MATERIAL FOR THIS EXERCISE —
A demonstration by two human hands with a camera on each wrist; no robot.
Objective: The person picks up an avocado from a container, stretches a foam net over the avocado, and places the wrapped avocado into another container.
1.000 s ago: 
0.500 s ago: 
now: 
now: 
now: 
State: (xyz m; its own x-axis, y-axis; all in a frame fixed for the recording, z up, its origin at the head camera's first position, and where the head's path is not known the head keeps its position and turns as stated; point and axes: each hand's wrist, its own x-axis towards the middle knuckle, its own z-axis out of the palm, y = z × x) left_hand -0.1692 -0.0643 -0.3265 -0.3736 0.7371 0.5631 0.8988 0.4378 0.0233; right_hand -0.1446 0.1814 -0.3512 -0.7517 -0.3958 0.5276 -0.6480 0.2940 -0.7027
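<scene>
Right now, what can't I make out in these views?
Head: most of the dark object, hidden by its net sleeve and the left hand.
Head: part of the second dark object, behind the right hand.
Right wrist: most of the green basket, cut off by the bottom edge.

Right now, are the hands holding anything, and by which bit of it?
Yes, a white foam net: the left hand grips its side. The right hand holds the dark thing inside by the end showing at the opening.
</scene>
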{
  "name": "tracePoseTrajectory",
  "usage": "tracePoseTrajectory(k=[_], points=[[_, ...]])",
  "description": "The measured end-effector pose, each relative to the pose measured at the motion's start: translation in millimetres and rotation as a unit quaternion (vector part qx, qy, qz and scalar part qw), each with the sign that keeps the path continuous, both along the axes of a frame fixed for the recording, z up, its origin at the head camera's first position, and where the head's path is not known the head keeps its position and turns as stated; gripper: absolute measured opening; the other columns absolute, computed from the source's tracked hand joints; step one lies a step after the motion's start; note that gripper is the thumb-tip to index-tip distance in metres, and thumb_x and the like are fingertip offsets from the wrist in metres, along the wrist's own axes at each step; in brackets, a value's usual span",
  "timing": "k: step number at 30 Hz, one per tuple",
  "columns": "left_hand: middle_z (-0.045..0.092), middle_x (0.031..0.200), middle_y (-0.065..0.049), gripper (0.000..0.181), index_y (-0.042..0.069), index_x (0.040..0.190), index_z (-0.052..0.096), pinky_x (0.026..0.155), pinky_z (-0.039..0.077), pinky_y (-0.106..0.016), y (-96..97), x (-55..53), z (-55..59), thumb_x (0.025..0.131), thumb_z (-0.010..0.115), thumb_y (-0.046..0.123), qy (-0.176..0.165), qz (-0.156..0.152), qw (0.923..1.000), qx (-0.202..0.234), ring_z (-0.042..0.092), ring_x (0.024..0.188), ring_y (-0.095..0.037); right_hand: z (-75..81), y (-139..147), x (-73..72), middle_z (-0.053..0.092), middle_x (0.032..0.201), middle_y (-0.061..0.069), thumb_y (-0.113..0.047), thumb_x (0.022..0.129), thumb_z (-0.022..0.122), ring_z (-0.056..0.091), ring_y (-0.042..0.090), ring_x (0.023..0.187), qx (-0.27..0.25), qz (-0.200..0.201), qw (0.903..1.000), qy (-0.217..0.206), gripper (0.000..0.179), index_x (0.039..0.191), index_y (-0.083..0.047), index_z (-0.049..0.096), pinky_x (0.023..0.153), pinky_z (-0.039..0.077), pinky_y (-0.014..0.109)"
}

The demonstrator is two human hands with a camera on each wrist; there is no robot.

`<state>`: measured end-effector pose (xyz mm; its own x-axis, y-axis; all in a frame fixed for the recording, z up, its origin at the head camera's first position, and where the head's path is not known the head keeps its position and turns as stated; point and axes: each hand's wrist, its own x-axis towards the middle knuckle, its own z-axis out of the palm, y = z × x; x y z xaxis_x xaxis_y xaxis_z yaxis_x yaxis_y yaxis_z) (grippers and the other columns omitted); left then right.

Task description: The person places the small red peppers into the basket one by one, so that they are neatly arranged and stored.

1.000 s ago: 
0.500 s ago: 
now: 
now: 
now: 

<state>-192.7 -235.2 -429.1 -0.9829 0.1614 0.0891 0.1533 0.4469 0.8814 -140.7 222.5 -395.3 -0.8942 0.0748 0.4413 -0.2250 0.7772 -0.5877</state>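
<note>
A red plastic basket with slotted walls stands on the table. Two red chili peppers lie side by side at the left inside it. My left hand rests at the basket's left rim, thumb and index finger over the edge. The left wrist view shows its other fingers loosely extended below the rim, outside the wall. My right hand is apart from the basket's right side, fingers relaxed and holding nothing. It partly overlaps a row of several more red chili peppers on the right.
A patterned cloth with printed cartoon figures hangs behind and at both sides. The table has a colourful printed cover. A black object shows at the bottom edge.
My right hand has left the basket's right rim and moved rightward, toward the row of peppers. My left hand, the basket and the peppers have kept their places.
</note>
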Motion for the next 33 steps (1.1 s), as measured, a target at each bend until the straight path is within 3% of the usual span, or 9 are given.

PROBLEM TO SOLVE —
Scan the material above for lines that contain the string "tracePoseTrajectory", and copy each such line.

REPLY TO THE TASK —
  "name": "tracePoseTrajectory",
  "usage": "tracePoseTrajectory(k=[_], points=[[_, ...]])",

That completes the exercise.